I am asked where I got my commission to interfere in Virginia politics. My “commission!” That is a quotation from the other wing of the Capitol. I hold it by the will of seventy thousand freemen; and by the God who made me I will sustain it. There is where I got my commission, sir.

But, sir, (said Mr. P.,) I have not interfered in Virginia politics; I have not sought to interfere in Virginia politics; I have said nothing in regard to Virginia politics, or of the right of Virginia to govern herself. I said that a struggle was going on in Virginia between the eastern and western part to call a convention, on object of which was to extend the right of suffrage. The gentleman denies it. Now I appeal to the gentleman from the western part of Virginia whether that contest is not going on, and has been for years.

Mr. BAYLY. I denied no such thing.

Mr.

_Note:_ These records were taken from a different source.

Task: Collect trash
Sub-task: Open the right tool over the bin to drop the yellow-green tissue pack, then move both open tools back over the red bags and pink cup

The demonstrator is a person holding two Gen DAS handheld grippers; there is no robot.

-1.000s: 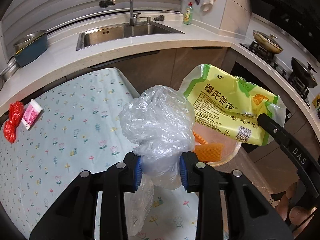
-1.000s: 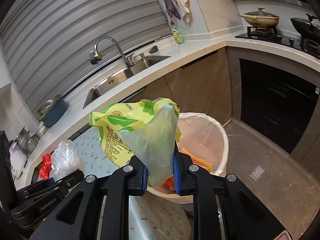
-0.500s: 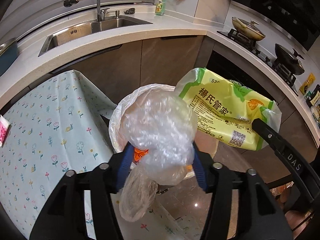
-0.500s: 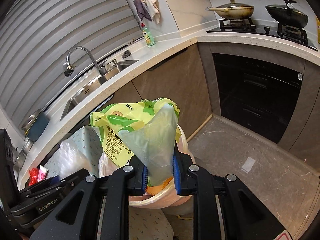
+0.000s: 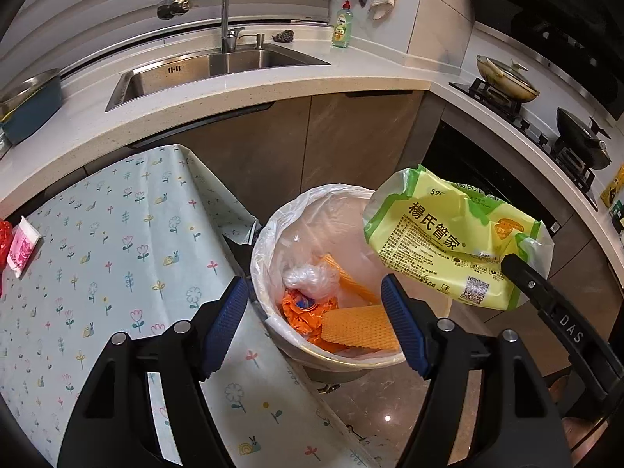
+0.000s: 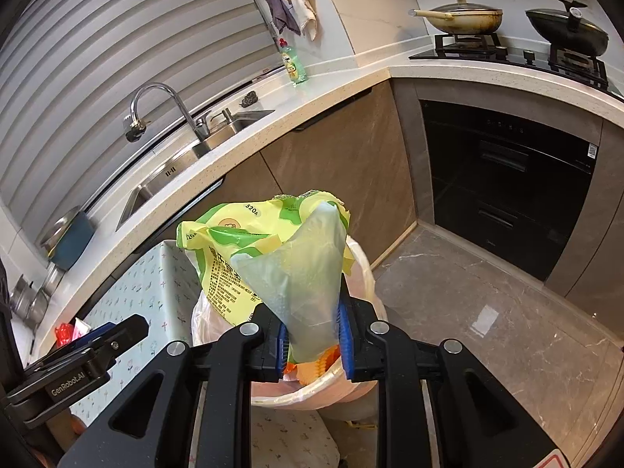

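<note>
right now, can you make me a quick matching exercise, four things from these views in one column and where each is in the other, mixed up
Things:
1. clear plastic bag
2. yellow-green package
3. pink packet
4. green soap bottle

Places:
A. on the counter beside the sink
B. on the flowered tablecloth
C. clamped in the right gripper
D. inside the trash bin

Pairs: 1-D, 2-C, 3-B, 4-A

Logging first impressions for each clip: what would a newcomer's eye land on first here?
Probably the bright yellow-green package, pinched in the right tool and hanging just above the lined trash bin. Next, the bin's contents: orange scraps and a crumpled clear plastic bag, framed by the wide-open left tool. To the left, the pale floral tablecloth stands out.
</note>
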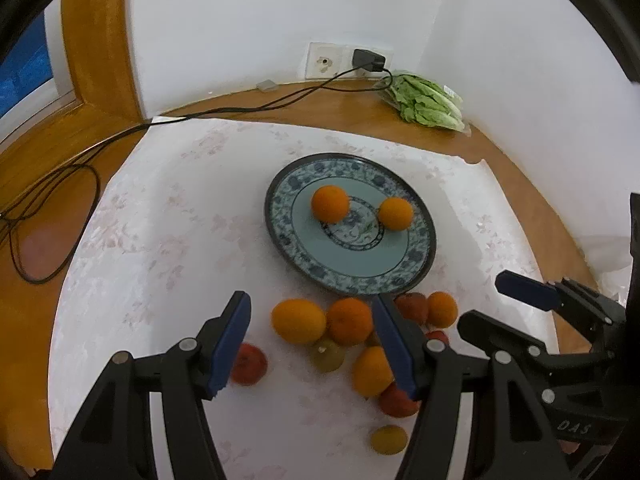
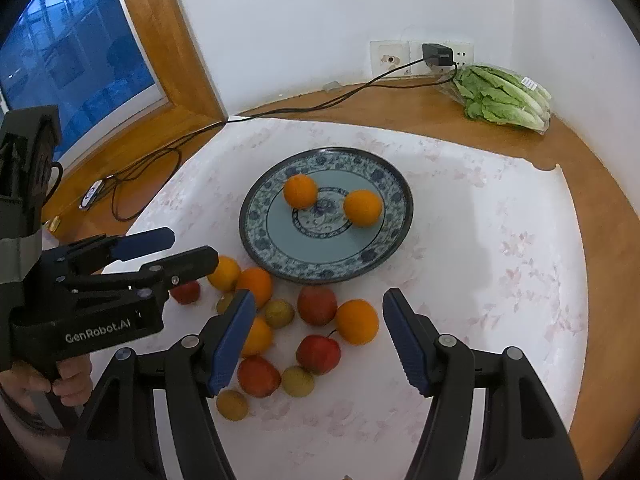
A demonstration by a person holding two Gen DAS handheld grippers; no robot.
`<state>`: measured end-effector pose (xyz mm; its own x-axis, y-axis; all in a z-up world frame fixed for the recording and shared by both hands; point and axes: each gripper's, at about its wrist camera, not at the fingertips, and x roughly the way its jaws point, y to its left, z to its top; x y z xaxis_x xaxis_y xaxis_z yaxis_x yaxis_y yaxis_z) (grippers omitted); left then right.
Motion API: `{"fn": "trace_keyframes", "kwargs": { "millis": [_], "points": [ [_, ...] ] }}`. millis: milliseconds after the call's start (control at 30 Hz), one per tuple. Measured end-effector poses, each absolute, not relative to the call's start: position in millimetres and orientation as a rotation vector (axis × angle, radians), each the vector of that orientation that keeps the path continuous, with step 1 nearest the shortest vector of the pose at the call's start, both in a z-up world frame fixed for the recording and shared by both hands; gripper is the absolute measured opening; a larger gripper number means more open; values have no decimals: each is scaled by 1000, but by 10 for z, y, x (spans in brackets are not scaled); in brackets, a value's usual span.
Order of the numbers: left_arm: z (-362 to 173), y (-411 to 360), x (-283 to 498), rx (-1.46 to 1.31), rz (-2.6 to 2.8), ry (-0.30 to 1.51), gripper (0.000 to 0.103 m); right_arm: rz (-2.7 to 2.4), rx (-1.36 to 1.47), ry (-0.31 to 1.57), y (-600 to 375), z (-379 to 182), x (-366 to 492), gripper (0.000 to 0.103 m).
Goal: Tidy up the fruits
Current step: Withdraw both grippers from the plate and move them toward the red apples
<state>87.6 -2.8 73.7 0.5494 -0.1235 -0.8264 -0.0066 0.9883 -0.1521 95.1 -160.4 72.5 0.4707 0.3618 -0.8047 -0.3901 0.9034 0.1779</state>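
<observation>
Two oranges (image 2: 301, 191) sit on the blue-patterned plate (image 2: 276, 261) mid-table. Below its near edge lies a loose heap (image 2: 318, 306): about five oranges, four red apples, four small yellow-green fruits. The left gripper (image 1: 314, 340) and the right gripper (image 2: 320, 334) both hover released, empty. Only the right view reads "GenRobot.AI"; the left shows "DAS". Bagged lettuce (image 2: 506, 98) lies at the far right corner.

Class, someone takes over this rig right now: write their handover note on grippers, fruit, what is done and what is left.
Left gripper: open, empty, above the loose fruit.
Right gripper: open, empty, above the same pile.
Plate: holds two oranges.
Done: those two oranges plated.
Left: the pile of oranges, red and small yellowish fruits on the white cloth in front of the plate.
</observation>
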Motion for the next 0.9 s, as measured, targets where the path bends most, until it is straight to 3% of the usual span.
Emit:
{"fn": "trace_keyframes", "kwargs": {
  "millis": [900],
  "points": [
    [472, 160, 637, -163, -29, 1037, 67, 442, -17, 1021, -1567, 444, 636, 68]
  ]
}}
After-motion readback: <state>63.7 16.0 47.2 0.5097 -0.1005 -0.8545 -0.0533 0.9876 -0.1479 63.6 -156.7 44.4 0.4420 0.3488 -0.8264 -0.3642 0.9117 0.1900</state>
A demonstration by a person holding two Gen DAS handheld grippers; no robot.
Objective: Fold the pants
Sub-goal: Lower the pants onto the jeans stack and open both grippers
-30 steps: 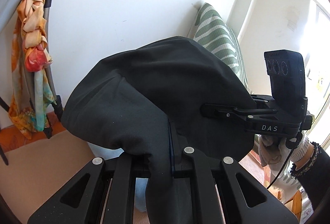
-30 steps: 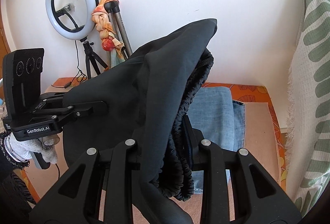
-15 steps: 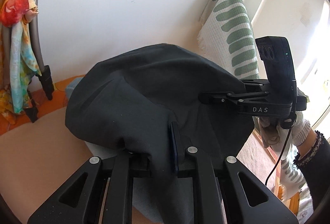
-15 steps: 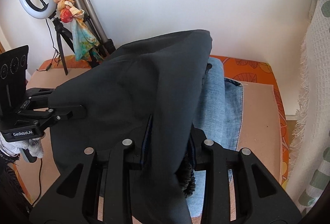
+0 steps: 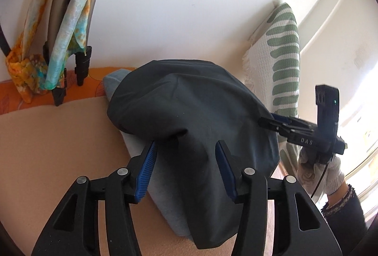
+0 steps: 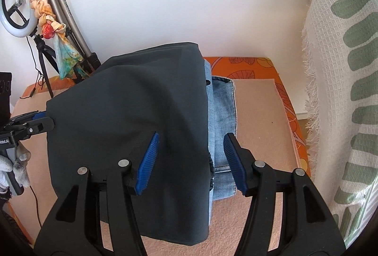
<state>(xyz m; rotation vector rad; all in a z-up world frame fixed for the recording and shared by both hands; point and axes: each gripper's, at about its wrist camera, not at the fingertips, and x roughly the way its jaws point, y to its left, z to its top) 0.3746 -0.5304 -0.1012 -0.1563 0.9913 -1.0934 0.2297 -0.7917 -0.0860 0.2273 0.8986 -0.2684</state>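
Note:
Folded black pants [image 5: 189,109] lie on a stack of blue jeans [image 6: 222,109] on the beige mat. In the left wrist view my left gripper [image 5: 185,149] has its jaws opening; black cloth lies between the blue pads, which stand clear of it. My right gripper [image 6: 191,140] is opening too, straddling the pants' edge [image 6: 132,100] and the jeans without pressing either. Each gripper shows in the other's view at the opposite side of the pants: the right gripper [image 5: 269,120] and the left gripper [image 6: 45,120].
A tripod draped with a colourful scarf [image 5: 70,20] and a ring light [image 6: 19,3] stand against the white wall at the back left. A white throw with green stripes [image 6: 342,67] hangs on the right. The beige mat [image 6: 259,114] lies on an orange cover. A gloved hand [image 5: 330,173] holds the right gripper.
Both grippers came down with the black pants and laid them on the jeans. Their jaws, clamped on the cloth before, now stand apart and the pants lie flatter.

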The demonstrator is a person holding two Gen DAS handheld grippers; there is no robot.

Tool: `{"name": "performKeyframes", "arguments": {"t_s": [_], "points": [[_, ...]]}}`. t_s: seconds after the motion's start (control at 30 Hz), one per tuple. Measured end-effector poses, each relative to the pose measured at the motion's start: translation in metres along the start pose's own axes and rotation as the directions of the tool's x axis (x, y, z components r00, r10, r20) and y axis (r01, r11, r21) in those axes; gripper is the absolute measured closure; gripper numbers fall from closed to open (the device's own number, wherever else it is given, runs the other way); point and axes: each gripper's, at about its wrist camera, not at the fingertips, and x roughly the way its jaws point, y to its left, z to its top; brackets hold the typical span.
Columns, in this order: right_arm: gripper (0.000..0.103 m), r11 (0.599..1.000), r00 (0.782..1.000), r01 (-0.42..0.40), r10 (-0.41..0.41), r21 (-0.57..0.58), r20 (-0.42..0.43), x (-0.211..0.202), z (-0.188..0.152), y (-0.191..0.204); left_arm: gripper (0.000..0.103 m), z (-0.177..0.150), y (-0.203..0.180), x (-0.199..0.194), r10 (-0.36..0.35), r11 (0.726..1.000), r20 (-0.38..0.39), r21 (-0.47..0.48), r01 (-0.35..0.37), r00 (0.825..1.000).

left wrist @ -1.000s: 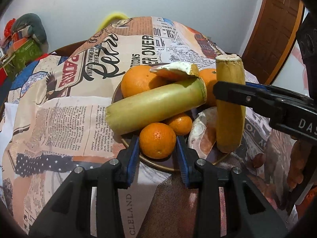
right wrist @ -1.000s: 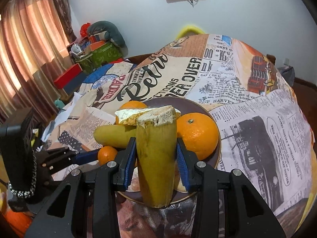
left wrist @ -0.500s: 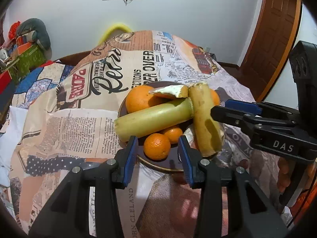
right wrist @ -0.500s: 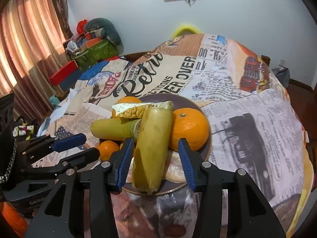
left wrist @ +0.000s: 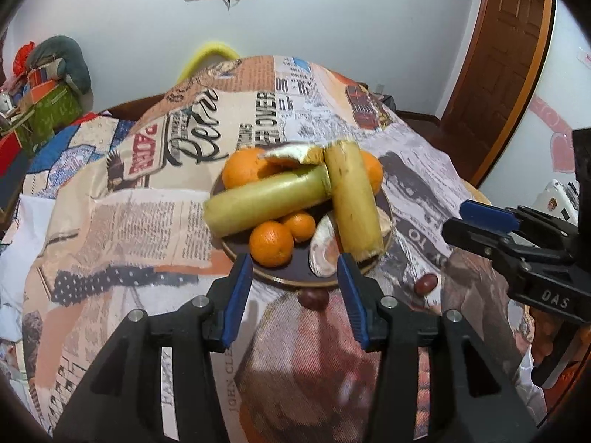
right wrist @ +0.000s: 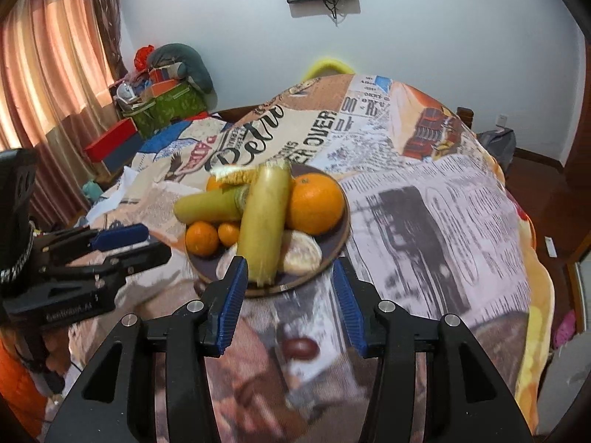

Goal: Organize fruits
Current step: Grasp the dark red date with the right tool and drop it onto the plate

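Both tools — left tool (left wrist: 293, 297) and right tool (right wrist: 288, 299) — stand spread and empty, jaws just widened, short of the plate (left wrist: 284, 277). Fruit is piled there; two dark fruits (left wrist: 314, 298) beside the plate likely come next.

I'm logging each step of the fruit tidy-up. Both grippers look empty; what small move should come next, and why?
Probably lower the right gripper onto the dark red fruit lying on the cloth just below its open, empty jaws. It and another one sit outside the plate, where the rest is piled.

Four oranges (left wrist: 271, 243), two yellow-green stalks (left wrist: 266, 199), one plate (left wrist: 288, 277)
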Motion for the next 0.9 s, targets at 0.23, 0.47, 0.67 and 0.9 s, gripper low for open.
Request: {"name": "performKeyframes", "arguments": {"t_s": [0.23, 0.47, 0.67, 0.9], "points": [[0.058, 1.000, 0.999, 0.009, -0.009, 0.002, -0.050, 0.004, -0.026, -0.004, 0.055, -0.017, -0.002, 0.015, -0.013, 1.000, -0.069, 0.013, 0.014, 0.998], [0.058, 0.999, 0.994, 0.000, 0.004, 0.035, -0.108, 0.018, -0.047, -0.012, 0.055, -0.028, -0.008, 0.032, -0.024, 0.999, -0.116, 0.037, 0.028, 0.993], [0.058, 0.998, 0.990, -0.028, 0.036, 0.058, -0.139, 0.027, -0.052, -0.014, 0.056, -0.025, -0.008, 0.047, -0.045, 0.998, -0.136, 0.027, 0.049, 0.990], [0.073, 0.999, 0.991, -0.013, 0.018, 0.037, -0.133, 0.031, -0.052, -0.012, 0.068, -0.024, -0.009, 0.055, -0.030, 0.999, -0.129, 0.041, 0.035, 0.991]]}}
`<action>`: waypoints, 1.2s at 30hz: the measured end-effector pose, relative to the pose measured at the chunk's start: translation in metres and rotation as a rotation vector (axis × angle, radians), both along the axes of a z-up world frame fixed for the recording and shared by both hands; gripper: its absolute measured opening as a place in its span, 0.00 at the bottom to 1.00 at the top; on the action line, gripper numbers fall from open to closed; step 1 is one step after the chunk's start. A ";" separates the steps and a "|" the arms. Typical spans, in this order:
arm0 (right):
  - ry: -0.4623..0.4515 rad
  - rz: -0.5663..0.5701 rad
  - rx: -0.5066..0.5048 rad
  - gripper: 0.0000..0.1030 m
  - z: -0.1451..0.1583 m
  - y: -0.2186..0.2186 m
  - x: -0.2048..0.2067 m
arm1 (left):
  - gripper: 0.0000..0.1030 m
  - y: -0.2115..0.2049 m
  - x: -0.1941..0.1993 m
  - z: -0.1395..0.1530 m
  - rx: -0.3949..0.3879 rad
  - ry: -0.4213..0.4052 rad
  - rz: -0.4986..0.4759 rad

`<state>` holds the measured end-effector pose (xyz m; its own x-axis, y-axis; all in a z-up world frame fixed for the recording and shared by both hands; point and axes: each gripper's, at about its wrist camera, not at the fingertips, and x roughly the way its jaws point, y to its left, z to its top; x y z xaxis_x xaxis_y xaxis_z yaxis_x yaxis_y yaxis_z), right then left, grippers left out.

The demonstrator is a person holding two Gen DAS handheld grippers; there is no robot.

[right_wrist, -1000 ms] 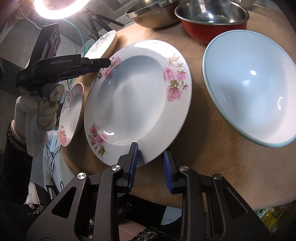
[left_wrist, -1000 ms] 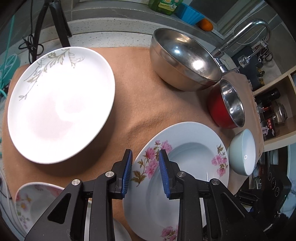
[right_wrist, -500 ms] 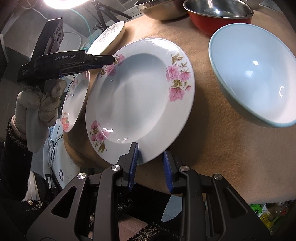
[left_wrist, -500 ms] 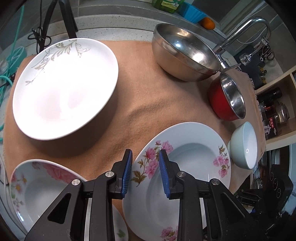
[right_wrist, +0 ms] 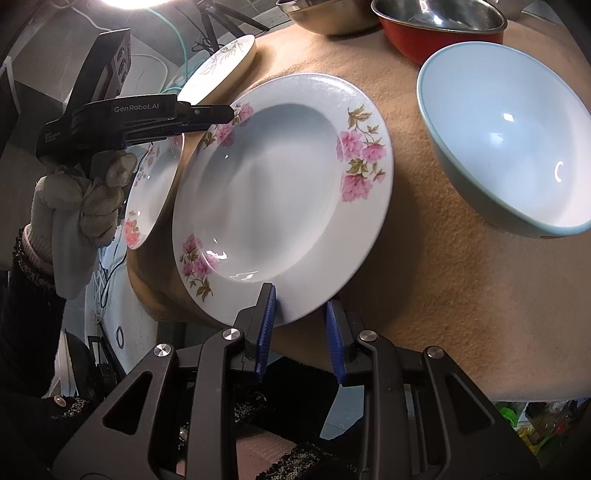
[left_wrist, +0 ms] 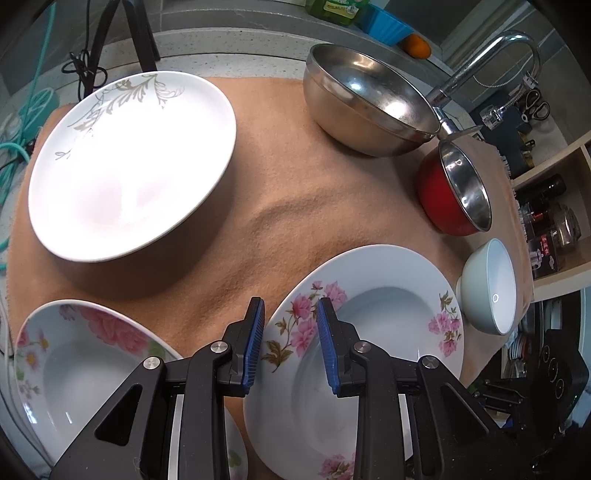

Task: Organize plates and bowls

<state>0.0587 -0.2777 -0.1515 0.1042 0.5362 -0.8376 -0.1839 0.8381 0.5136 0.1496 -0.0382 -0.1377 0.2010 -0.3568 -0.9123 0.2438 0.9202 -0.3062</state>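
A deep white plate with pink flowers (left_wrist: 373, 332) (right_wrist: 280, 192) lies on the brown cloth (left_wrist: 280, 214). My left gripper (left_wrist: 290, 341) is open, its jaws straddling the plate's left rim; it also shows in the right wrist view (right_wrist: 225, 112). My right gripper (right_wrist: 299, 325) is open with the plate's near rim between its jaws. A second pink-flowered plate (left_wrist: 74, 358) (right_wrist: 153, 188) lies to the left. A large white plate with grey leaves (left_wrist: 133, 162) (right_wrist: 221, 70) sits further back.
A large steel bowl (left_wrist: 365, 103), a red bowl with steel inside (left_wrist: 458, 188) (right_wrist: 439, 26) and a pale blue bowl (left_wrist: 487, 291) (right_wrist: 506, 136) stand along the right. A tap (left_wrist: 491, 62) and shelves (left_wrist: 554, 206) lie beyond. Cables (left_wrist: 22, 114) hang at the left.
The left view has pulled back, bringing the second flowered plate into sight at lower left. The right gripper has moved closer to the plate's rim. Both grippers stay open.
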 end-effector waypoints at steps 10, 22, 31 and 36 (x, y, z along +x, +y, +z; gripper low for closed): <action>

PAYNE. I appeal to the House whether the gentleman did not say there was a contest going on about a call for a convention. This is what he did say; but the gentleman now has the right to take other ground if he chooses.

Mr. BAYLY. I denied that it was purely a sectional contest; and I now deny it.

Mr. PAYNE. The gentleman now puts it on the ground of sectionality; and I ask the gentleman from the western part of Virginia whether, whenever a convention has been defeated, it has not been defeated by eastern Virginia, and desired by western Virginia?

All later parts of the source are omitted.